# PLZ



## kitkat11 (Jul 12, 2021)

My husband doesn’t wanna go to counseling with me but I’m done with the way he treats me. I feel like a failure if I’m the one who walks out. But he also keeps adding guilt by saying “if you leave we’re getting a divorce” etc…

it feels just like verbal abuse when do I know it’s time to go?


----------



## Mr.Married (Feb 21, 2018)

It’s time to go .... right now. He obviously isn’t interested in working on the relationship and is issues threats. Doesn’t sound like a good situation. You have not givin much info so I’m only speculating.


----------



## Prodigal (Feb 5, 2011)

When is it time to go? When the pain of staying exceeds the pain of leaving.


----------



## frenchpaddy (May 31, 2021)

he is trying to move the blame over on to you for all that is wrong , and you are taking the responsible step, if he does not want to do something to fix it 
it is time to say good bye he seems to be childish or a bully 
what ever it does not sound like it is good for you and your best to not drag it out long


----------



## emptyandoverit (Apr 14, 2021)

kitkat11 said:


> My husband doesn’t wanna go to counseling with me but I’m done with the way he treats me. I feel like a failure if I’m the one who walks out. But he also keeps adding guilt by saying “if you leave we’re getting a divorce” etc…
> 
> it feels just like verbal abuse when do I know it’s time to go?


Without any additional details it sounds like you have your answer. You are unhappy and he is unwilling to work with you to fix the issues. He is failing his obligation to you as a husband. You get one life, live it. If you are not happy and he will not work with you, it's time to go.


----------



## Kaliber (Apr 10, 2020)

kitkat11 said:


> My husband doesn’t wanna go to counseling with me but I’m done with the way he treats me. I feel like a failure if I’m the one who walks out. But he also keeps adding guilt by saying “if you leave we’re getting a divorce” etc…
> 
> it feels just like verbal abuse when do I know it’s time to go?


People starting to tell you to leave, but no one even knows the context!
Why do you want him to go to counseling?!
What do you mean by the way he treats you?! 

When he tells you “if you leave we’re getting a divorce” that's not a verbal abuse, he is just telling you what will happen if you leave!
We need more details!


----------



## Stillphotenic (Jul 8, 2021)

kitkat11 said:


> My husband doesn’t wanna go to counseling with me but I’m done with the way he treats me. I feel like a failure if I’m the one who walks out. But he also keeps adding guilt by saying “if you leave we’re getting a divorce” etc…
> 
> it feels just like verbal abuse when do I know it’s time to go?


I just went though this about 4 months ago! My husband is a covert narcissist aka emotionally abused me for 10 years!!! I was at a point back in feb where it was in full blown trauma response mode - and when I left and I was able to pull my self together - I was deviststed.
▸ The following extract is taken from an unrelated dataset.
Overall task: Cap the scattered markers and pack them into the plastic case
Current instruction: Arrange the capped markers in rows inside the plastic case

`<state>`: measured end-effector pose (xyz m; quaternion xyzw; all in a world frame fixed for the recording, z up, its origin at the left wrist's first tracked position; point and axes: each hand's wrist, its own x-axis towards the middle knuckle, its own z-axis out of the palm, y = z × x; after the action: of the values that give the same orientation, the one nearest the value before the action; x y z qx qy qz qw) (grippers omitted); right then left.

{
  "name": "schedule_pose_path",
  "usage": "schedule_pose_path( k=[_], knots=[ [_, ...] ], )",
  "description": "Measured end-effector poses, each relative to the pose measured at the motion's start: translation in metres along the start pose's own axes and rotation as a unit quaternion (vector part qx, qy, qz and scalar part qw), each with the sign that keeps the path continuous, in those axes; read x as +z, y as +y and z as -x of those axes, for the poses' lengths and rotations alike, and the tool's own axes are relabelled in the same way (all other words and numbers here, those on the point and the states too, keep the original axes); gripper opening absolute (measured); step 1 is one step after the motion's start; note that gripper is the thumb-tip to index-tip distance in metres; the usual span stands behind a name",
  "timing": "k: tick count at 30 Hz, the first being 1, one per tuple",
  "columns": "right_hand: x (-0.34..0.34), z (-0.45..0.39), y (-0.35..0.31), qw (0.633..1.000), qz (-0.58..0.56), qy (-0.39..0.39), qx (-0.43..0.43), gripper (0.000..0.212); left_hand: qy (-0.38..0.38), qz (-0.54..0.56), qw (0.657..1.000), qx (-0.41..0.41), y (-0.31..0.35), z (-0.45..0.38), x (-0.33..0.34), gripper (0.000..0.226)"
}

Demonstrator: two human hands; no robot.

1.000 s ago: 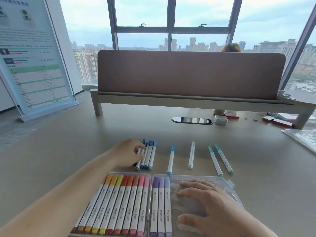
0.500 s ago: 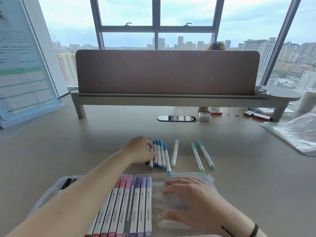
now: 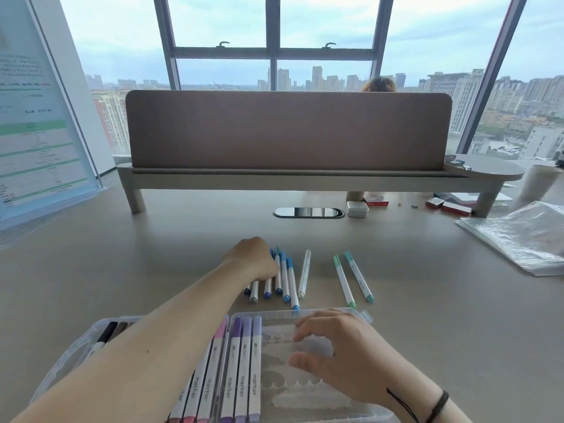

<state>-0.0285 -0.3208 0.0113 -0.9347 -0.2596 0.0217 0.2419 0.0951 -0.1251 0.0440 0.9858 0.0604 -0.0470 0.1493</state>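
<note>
At the near edge of the desk (image 3: 122, 270) a clear plastic case (image 3: 363, 315) lies open in two halves. The right hand (image 3: 345, 352) rests on the bare part of its right half, fingers spread and relaxed, grasping nothing. Beside that hand three purple markers (image 3: 244, 361) lie side by side in the tray; pink ones (image 3: 210, 370) fill the left half next to them, and a black marker (image 3: 105, 334) shows at that half's far left corner, the rest hidden under the left forearm. Just beyond the case, the left hand (image 3: 251, 261) reaches over a bunch of blue markers (image 3: 285, 276), its fingers curled down onto them. A white marker (image 3: 304, 273) lies just right of the bunch, and two green markers (image 3: 351, 279) lie apart further right. Toward the right edge sits a crinkled plastic bag (image 3: 518, 236). Along the far edge stands a brown divider (image 3: 287, 129) on a low shelf.
</note>
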Motion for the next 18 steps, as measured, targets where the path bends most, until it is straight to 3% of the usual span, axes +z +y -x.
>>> schedule_pose_path(
  k=[7,10,13,15,18],
  knots=[
    [-0.003,0.001,-0.001,1.0,-0.003,0.0,0.001,0.044,0.024,-0.014,1.0,-0.006,0.007,0.001,0.002,0.015],
    [-0.002,0.001,0.0,1.0,-0.013,0.005,0.001,0.046,0.007,0.031,0.999,-0.007,0.007,0.002,-0.003,0.024],
    [-0.001,0.0,0.001,1.0,-0.02,0.006,0.006,0.048,-0.033,0.197,0.98,-0.01,0.001,0.013,-0.014,0.024],
    [-0.001,0.0,0.0,1.0,-0.018,0.007,0.011,0.047,-0.079,0.331,0.94,-0.011,-0.008,0.028,-0.022,0.021],
    [-0.002,0.001,-0.001,0.999,-0.027,0.01,0.022,0.046,-0.147,0.423,0.894,0.019,-0.027,0.055,-0.03,0.022]
  ],
)
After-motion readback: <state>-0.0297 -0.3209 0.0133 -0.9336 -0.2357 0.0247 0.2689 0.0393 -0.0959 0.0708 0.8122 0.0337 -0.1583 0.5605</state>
I told him before I left I only wanted to separate and work on the marriage but he said if I leave he will divorce me - and 7 days later after I left he filed ! And now acts like we never existed! I wasn’t ready for the emotional turmoil that I opened up! 
so I say this to say - before you leave focus on a plan and work wirh a counselor your self
To learn of this is the best decision. Prepare your self for change!!! This is a huge step and one I was not ready for ! I was depressed foe a good 90 days - I barely could do anything - if u ask me was it worth it? Yes!!!! But this is my own Individualized plan !!!! I’d suggest you coming up with yours and address the way he treats you ! With or with out your marriage there is a process that you owe your self ! It’s to be more self aware and trusting of your own judgement. Best of luck !


----------



## SpinyNorman (Jan 24, 2018)

kitkat11 said:


> My husband doesn’t wanna go to counseling with me but I’m done with the way he treats me. I feel like a failure if I’m the one who walks out. But he also keeps adding guilt by saying “if you leave we’re getting a divorce” etc…
> 
> it feels just like verbal abuse when do I know it’s time to go?


If you're unhappy and he refuses to work on it, it's time to go. 

It isn't guilting someone to say “if you leave we’re getting a divorce”, he is just saying what he will do. But, it doesn't mean you shouldn't leave, or that you're a failure.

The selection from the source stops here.